Documentation as Code: generate commented YAML automatically

Artem Chernyshev
November 11, 2020

Keeping documentation in sync with the code is always a hard task. That’s why there are automatic tools that can generate documentation for Go code. Godoc, for example, does a great job building a well structured code reference by parsing Go definitions along with comments.

Tools like this are common for other languages as well. Consider Doxygen, Javadoc, and Pydoc for example.

In Go, however, there is nothing that can generate YAML configs with the comments included.

Talos OS, like Kubernetes, can end up with a pretty complicated configuration file. There are lots of nested structures, some of which are optional, so it can be pretty hard to get a grasp of the different YAML variants you can construct. You can look into the Go sources to read the YAML tags on various fields, but re-assembling that tree is tedious and error prone. Another option is to start with the manually defined YAML examples in the Talos documentation. But such docs get outdated fast and are subject to human error. Thus, they can contain typos or malformatted YAML.

We also have a CLI command, talosctl gen config, that templates out configurations, but it omits fields that are nil by default and does not provide comments on any field. So, given the complexity of our configuration file, as well as the general difficulty in finding the proper options, we decided to implement a documentation generator for YAML.

The goals we wanted to achieve in this generator are:

Have a single source of truth both for markdown and for YAML comments.
Generate YAML configuration as if it was manually created by hand: with comments, examples and such.
Define all examples using actual data structures to ensure that the results are always in sync with the code.

We use the gopkg.in/yaml.v3 library to encode configuration data into YAML. Luckily, starting from v3 you can actually add comments to the output YAML. But there is one caveat: the only way you can add comments to YAML is to use yaml.Node. This means it is necessary to convert all input structures into YAML nodes.

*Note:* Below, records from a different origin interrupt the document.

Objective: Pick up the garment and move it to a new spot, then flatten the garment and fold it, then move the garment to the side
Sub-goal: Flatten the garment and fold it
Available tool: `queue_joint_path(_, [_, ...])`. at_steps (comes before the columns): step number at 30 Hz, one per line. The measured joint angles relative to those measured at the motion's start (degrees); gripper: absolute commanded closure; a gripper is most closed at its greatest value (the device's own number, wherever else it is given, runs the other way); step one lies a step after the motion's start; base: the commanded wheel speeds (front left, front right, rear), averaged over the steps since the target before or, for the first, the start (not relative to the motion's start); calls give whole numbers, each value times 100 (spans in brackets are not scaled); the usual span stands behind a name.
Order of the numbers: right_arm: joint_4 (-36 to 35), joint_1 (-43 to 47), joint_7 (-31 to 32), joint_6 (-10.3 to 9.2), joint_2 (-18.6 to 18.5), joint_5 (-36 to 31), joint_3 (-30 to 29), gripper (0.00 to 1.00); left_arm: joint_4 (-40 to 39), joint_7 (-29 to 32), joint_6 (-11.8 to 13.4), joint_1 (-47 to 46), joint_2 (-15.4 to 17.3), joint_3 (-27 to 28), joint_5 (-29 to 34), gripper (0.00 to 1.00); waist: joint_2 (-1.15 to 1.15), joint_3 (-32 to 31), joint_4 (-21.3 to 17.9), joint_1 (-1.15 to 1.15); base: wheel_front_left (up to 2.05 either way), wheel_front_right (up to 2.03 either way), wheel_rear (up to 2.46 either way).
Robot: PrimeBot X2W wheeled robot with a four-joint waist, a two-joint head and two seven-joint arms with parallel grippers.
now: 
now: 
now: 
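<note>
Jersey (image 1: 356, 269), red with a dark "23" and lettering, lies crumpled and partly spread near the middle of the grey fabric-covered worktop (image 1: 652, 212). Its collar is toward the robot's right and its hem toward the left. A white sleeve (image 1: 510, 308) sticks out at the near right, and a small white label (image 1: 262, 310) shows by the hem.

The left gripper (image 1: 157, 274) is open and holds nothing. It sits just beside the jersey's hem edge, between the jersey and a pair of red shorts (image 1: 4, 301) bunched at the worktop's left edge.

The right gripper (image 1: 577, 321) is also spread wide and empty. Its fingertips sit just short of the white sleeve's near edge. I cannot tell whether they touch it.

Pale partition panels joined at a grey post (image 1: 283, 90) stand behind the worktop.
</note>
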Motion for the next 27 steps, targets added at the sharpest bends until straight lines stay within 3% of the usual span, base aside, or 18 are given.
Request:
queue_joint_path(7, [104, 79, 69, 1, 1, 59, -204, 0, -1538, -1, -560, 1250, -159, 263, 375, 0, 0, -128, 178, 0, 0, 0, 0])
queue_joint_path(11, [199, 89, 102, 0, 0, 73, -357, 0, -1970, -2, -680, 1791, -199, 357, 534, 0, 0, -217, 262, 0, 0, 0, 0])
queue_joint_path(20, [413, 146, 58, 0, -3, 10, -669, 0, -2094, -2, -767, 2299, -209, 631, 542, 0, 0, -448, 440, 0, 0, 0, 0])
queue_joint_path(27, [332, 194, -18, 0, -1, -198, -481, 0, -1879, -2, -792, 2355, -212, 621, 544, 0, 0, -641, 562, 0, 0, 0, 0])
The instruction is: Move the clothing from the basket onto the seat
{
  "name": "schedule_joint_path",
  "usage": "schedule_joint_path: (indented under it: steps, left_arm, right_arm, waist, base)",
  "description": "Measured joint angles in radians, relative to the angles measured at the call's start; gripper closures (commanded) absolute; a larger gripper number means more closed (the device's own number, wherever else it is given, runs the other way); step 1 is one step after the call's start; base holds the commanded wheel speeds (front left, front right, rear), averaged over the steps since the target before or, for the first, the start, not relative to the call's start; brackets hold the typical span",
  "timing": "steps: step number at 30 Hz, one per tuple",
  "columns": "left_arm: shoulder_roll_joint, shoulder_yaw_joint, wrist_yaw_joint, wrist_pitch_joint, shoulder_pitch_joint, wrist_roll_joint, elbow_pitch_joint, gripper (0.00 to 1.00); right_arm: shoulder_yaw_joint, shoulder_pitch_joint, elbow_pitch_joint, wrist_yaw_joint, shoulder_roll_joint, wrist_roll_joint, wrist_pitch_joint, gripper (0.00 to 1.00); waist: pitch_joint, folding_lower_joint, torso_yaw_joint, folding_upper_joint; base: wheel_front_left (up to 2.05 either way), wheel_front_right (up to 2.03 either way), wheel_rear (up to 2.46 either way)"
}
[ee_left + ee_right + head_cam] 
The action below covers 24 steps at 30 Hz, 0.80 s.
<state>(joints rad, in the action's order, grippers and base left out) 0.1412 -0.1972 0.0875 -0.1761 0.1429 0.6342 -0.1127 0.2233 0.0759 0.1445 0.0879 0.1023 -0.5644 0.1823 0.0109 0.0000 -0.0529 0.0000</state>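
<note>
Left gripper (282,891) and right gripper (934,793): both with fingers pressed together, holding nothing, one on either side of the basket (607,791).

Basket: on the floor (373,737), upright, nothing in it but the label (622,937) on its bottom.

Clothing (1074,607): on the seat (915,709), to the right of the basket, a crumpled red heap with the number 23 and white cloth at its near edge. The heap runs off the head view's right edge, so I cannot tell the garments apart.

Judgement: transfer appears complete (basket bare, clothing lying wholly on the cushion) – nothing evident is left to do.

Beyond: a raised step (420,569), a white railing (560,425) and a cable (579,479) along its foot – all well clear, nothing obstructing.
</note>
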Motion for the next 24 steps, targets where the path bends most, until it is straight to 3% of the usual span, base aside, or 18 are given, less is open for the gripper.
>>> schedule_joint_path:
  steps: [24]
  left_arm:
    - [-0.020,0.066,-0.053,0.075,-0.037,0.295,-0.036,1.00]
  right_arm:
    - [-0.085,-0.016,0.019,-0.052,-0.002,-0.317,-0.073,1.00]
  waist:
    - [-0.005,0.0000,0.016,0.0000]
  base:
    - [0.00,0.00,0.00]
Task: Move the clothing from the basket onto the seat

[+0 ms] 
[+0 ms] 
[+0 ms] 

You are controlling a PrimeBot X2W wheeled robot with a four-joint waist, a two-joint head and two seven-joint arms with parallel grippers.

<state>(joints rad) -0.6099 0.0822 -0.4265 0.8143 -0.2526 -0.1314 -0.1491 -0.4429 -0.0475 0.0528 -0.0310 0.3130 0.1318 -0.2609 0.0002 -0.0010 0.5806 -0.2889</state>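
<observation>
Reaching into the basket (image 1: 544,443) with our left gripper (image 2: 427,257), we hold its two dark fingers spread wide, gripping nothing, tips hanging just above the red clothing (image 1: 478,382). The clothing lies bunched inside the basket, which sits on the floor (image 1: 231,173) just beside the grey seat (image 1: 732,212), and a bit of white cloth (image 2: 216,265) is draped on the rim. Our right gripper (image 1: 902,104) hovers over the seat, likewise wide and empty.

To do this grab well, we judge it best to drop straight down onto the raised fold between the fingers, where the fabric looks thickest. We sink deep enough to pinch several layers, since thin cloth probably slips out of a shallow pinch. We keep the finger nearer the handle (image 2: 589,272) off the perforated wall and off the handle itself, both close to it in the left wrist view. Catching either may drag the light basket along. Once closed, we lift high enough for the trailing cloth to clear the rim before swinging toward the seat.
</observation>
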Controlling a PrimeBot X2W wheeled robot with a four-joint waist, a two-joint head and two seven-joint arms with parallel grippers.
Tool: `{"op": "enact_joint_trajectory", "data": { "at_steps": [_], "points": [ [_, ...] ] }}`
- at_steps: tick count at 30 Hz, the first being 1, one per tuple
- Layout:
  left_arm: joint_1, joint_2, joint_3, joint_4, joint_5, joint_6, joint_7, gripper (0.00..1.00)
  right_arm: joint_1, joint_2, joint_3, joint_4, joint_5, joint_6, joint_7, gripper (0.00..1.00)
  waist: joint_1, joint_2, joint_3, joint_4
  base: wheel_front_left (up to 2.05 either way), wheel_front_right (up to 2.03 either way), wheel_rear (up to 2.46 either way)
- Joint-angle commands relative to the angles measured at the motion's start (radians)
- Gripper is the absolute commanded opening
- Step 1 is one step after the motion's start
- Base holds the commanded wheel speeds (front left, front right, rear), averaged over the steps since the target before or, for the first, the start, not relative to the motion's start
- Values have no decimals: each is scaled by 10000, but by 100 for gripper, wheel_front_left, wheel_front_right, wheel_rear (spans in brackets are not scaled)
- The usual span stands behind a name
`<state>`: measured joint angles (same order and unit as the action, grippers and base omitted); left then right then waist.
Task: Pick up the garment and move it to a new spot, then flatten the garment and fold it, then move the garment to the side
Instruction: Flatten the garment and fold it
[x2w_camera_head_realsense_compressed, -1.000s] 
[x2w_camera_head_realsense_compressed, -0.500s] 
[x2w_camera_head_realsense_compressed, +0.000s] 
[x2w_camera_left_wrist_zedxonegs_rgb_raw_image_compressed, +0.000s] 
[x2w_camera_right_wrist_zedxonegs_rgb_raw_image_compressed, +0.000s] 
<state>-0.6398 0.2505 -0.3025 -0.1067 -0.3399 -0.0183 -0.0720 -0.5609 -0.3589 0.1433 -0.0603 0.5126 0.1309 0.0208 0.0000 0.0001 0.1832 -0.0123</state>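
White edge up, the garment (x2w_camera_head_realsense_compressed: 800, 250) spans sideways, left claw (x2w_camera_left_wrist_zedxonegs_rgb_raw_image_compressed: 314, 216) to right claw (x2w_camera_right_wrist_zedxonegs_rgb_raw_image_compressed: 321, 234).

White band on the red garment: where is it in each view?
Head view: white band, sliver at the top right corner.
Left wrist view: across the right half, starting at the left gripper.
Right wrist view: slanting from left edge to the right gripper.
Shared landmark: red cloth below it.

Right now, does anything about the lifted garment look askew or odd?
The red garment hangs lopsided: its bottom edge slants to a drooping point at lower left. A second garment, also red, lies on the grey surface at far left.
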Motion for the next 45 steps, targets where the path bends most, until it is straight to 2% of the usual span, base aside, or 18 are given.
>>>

So let’s imagine we have a structure defined:

type Config struct {
	// description: |
	//   Indicates the schema used to decode the contents.
	// values:
	//   - v1alpha1
	ConfigVersion string `yaml:"version"`
	// description: |
	//   Enable verbose logging.
	// values:
	//   - true
	//   - yes
	//   - false
	//   - no
	ConfigDebug bool `yaml:"debug"`
	// description: |
	//   Indicates whether to pull the machine config upon every boot.
	// values:
	//   - true
	//   - yes
	//   - false
	//   - no
	ConfigPersist bool `yaml:"persist"`
	// description: |
	//   Provides machine specific configuration options.
	MachineConfig *MachineConfig `yaml:"machine"`
	// description: |
	//   Provides cluster specific configuration options.
	ClusterConfig *ClusterConfig `yaml:"cluster"`
}

Given the layout above, we want to generate a YAML file like the below:

version: v1alpha1 # Indicates the schema used to decode the contents.
debug: false # Enable verbose logging.
persist: true # Indicates whether to pull the machine config upon every boot.
# Provides machine specific configuration options.
machine:
	# ...
# Provides cluster specific configuration options.
cluster:
	# ...

Converting Input into yaml.Node Tree

So, before everything else it is necessary to implement a function that can convert any type into a yaml.Node tree.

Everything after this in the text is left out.